START Records to process
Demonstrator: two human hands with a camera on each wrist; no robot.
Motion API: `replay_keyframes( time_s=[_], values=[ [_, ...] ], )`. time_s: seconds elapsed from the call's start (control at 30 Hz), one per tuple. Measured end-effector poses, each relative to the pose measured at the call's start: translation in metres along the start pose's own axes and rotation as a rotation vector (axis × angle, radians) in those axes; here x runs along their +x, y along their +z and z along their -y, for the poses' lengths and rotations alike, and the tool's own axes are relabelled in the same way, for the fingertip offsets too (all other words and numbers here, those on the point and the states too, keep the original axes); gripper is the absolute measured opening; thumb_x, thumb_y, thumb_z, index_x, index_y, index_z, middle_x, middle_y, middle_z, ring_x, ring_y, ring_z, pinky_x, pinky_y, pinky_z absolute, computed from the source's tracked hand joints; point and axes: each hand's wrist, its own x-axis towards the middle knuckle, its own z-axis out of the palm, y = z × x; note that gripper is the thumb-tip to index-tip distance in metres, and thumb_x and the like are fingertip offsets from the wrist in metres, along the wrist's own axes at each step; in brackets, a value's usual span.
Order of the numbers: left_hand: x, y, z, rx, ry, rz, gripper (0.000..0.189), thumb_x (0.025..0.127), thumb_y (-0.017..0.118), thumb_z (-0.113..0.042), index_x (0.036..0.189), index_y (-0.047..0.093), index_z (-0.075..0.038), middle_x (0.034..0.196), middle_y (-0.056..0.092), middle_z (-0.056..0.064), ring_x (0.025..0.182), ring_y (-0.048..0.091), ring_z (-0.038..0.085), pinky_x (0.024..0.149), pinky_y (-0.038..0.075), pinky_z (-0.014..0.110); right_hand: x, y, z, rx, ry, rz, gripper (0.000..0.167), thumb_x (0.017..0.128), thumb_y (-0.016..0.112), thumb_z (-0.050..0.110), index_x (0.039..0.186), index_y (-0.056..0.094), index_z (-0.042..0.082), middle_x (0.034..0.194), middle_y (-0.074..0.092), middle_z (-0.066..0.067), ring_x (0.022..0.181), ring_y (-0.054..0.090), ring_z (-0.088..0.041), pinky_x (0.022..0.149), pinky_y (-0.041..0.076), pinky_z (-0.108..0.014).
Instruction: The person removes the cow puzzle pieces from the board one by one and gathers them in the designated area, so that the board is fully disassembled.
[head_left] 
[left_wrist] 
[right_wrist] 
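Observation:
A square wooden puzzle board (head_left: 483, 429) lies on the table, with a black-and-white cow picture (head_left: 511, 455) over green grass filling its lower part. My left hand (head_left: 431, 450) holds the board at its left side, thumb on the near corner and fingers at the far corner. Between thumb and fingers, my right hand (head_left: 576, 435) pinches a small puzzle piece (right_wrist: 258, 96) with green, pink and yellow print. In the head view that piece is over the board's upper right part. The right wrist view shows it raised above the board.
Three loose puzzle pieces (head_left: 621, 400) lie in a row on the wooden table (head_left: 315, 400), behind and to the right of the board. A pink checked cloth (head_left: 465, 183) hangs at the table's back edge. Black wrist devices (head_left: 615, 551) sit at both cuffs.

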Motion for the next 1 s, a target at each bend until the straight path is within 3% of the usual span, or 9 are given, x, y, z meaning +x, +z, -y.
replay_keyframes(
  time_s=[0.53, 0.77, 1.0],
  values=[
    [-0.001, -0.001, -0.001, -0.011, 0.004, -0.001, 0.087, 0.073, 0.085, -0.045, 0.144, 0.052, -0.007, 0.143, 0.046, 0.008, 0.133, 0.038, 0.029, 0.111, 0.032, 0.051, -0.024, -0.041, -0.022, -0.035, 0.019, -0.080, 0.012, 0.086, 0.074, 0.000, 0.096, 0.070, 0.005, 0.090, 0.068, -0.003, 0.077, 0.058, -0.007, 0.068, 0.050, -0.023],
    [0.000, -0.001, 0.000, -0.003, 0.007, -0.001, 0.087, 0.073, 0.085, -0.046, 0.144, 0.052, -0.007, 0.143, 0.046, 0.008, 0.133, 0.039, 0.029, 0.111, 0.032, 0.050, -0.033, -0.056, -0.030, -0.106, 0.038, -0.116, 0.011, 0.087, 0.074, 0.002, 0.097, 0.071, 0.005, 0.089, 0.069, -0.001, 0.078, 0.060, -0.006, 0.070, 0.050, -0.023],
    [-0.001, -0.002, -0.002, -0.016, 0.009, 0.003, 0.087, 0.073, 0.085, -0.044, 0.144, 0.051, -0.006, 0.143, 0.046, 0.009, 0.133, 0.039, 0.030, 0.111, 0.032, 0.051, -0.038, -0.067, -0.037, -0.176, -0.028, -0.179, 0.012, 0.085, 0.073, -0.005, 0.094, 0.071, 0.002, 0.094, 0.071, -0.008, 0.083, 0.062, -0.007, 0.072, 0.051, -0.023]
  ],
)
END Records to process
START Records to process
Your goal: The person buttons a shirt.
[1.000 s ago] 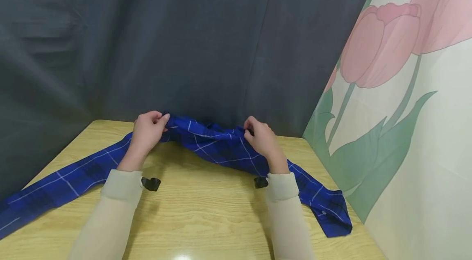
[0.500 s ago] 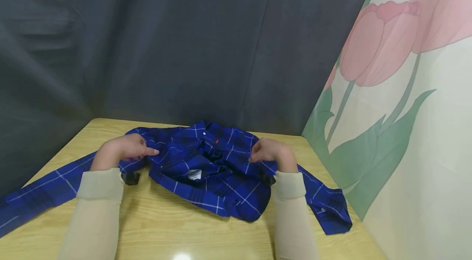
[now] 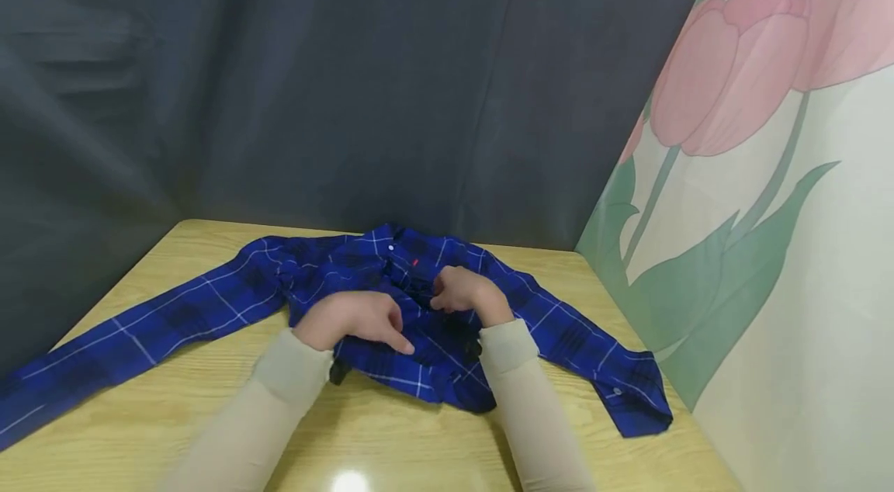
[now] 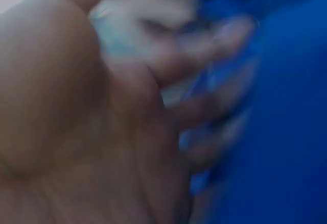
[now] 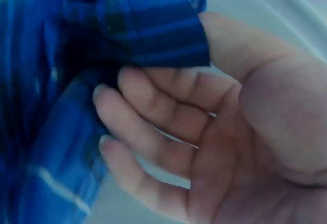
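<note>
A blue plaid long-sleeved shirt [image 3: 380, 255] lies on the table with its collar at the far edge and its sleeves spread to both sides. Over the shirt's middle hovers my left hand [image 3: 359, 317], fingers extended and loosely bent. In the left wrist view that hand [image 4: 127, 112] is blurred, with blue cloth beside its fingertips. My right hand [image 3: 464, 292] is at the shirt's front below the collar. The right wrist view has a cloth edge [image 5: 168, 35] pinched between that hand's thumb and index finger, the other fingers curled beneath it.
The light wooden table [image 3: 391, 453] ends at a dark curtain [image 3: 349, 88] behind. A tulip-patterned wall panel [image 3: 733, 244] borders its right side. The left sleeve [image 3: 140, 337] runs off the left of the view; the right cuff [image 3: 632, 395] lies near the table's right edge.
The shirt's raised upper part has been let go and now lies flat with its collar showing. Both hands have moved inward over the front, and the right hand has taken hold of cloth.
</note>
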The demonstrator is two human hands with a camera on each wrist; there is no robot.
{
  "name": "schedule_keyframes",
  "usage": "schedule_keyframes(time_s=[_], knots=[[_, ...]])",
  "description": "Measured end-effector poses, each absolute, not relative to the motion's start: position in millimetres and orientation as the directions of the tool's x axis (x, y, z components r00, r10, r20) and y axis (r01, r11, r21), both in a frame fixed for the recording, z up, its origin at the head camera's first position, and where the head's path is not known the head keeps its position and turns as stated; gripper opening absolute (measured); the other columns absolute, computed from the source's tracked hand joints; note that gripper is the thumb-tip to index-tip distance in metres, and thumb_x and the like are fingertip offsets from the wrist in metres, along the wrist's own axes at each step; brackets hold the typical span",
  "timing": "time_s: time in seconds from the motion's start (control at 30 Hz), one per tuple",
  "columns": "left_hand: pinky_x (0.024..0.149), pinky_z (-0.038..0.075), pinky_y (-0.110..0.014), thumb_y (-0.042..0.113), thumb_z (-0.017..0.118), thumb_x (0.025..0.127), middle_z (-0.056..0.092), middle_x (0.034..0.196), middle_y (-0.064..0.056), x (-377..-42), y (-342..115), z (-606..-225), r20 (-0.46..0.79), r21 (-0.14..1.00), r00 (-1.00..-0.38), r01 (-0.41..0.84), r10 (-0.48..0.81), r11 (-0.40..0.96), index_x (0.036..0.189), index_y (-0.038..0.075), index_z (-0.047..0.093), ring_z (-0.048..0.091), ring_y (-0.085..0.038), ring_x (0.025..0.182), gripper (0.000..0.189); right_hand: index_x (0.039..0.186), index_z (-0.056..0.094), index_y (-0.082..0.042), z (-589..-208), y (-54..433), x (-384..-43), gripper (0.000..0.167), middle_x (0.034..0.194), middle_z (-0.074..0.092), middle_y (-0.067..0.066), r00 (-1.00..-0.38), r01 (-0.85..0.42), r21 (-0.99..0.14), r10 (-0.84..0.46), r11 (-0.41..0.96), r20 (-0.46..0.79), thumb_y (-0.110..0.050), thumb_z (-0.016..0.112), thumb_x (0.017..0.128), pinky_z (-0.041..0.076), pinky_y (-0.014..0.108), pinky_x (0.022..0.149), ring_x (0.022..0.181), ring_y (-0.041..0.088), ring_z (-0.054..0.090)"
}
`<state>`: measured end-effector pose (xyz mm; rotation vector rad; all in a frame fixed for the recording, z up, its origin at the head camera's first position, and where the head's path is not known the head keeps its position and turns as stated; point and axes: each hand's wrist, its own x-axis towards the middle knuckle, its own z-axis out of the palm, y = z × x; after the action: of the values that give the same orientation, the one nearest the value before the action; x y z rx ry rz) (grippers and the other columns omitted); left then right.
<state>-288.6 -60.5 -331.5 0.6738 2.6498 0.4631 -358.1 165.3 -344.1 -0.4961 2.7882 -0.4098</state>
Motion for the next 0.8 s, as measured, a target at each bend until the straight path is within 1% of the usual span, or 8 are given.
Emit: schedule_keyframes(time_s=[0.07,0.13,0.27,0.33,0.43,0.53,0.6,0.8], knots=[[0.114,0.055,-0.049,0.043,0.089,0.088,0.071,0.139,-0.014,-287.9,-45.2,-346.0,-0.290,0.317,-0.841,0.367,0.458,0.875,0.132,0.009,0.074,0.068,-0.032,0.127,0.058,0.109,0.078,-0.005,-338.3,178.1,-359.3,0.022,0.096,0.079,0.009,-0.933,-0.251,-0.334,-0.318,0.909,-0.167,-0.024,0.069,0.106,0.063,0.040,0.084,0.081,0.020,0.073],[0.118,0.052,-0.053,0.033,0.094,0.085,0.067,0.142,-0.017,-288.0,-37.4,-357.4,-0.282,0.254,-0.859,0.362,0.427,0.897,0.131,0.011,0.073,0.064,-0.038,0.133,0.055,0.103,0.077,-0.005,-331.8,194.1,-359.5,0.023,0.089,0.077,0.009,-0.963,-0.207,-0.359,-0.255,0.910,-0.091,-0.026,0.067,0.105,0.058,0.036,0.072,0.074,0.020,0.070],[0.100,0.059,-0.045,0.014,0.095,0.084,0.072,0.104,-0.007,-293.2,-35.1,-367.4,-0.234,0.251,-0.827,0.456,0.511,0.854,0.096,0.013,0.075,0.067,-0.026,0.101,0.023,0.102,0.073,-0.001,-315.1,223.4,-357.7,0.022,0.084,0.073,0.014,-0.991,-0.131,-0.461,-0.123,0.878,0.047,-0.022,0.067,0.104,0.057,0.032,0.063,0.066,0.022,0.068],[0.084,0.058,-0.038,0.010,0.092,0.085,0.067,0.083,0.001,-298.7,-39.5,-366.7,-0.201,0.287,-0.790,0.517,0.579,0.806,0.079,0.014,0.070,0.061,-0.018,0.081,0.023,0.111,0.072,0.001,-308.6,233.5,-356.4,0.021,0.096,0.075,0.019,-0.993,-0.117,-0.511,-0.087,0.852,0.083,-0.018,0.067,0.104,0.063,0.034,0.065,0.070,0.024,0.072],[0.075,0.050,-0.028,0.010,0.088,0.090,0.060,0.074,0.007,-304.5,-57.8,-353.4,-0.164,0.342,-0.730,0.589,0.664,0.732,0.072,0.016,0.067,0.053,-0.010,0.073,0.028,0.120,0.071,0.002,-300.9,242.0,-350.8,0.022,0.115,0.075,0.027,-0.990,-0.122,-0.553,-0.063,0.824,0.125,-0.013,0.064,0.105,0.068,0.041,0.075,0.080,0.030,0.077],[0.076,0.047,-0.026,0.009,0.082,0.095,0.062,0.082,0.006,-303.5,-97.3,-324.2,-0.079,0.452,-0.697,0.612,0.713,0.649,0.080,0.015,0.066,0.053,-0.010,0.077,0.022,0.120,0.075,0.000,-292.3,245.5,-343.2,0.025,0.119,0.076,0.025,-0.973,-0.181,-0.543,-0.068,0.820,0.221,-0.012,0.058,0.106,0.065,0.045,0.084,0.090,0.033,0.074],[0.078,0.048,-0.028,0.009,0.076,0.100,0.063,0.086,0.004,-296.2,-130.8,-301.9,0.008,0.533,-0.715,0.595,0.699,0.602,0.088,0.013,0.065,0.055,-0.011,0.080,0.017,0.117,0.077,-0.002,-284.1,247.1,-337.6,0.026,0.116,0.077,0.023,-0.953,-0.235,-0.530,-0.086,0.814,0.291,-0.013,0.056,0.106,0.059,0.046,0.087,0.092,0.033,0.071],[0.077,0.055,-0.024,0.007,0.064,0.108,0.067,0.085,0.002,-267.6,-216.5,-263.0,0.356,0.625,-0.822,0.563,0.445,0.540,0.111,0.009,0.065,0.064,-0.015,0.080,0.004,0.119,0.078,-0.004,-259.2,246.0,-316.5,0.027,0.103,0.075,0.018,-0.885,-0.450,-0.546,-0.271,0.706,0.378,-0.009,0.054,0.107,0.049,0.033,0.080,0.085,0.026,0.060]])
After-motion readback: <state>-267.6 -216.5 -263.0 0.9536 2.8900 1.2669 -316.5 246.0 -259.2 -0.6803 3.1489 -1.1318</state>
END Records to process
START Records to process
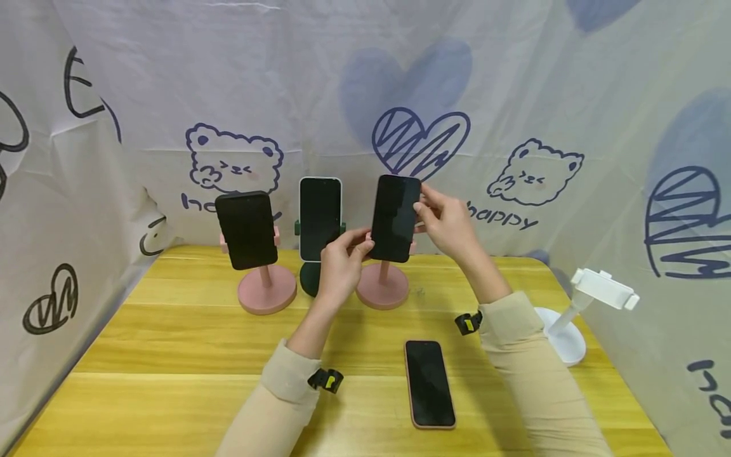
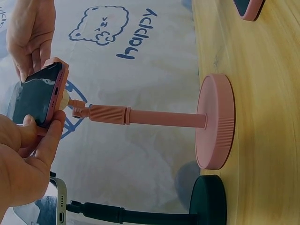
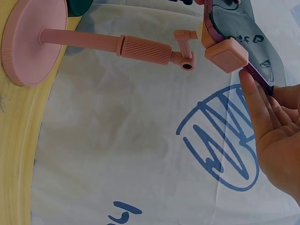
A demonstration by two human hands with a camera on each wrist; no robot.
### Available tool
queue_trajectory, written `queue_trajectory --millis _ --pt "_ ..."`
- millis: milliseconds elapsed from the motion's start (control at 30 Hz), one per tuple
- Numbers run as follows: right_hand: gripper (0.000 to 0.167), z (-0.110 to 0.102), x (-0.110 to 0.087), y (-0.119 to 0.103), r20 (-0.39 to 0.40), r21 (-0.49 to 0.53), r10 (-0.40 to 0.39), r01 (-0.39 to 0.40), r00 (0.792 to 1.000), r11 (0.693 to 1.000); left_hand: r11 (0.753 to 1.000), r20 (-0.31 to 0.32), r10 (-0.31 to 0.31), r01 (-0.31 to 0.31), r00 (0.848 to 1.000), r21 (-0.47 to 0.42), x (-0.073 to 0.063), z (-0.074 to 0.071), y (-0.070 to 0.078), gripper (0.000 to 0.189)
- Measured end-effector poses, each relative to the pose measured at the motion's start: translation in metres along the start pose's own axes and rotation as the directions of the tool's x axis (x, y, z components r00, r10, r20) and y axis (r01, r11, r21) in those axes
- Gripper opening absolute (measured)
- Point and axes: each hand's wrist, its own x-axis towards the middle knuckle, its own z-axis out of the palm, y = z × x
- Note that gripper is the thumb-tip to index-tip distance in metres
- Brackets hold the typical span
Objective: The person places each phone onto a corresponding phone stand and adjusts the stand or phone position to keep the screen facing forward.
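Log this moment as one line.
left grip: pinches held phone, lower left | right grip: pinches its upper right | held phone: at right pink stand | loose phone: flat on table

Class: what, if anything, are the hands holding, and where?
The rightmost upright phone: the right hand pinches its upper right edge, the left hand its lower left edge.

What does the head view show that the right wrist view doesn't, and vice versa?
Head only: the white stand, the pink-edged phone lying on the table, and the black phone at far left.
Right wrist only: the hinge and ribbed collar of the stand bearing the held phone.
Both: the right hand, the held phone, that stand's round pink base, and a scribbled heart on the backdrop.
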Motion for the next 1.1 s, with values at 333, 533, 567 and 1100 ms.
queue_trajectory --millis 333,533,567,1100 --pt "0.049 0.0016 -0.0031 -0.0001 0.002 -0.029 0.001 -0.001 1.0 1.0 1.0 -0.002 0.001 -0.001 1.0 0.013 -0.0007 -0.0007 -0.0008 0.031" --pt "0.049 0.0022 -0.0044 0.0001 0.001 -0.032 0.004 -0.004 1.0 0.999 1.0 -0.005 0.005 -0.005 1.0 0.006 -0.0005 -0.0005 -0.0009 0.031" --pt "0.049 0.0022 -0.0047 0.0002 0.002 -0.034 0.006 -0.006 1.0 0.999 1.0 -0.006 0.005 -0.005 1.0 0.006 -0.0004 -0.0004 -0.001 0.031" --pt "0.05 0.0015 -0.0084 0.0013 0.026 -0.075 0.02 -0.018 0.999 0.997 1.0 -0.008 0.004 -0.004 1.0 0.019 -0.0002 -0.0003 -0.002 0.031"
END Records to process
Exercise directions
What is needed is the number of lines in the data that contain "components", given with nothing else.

Result
2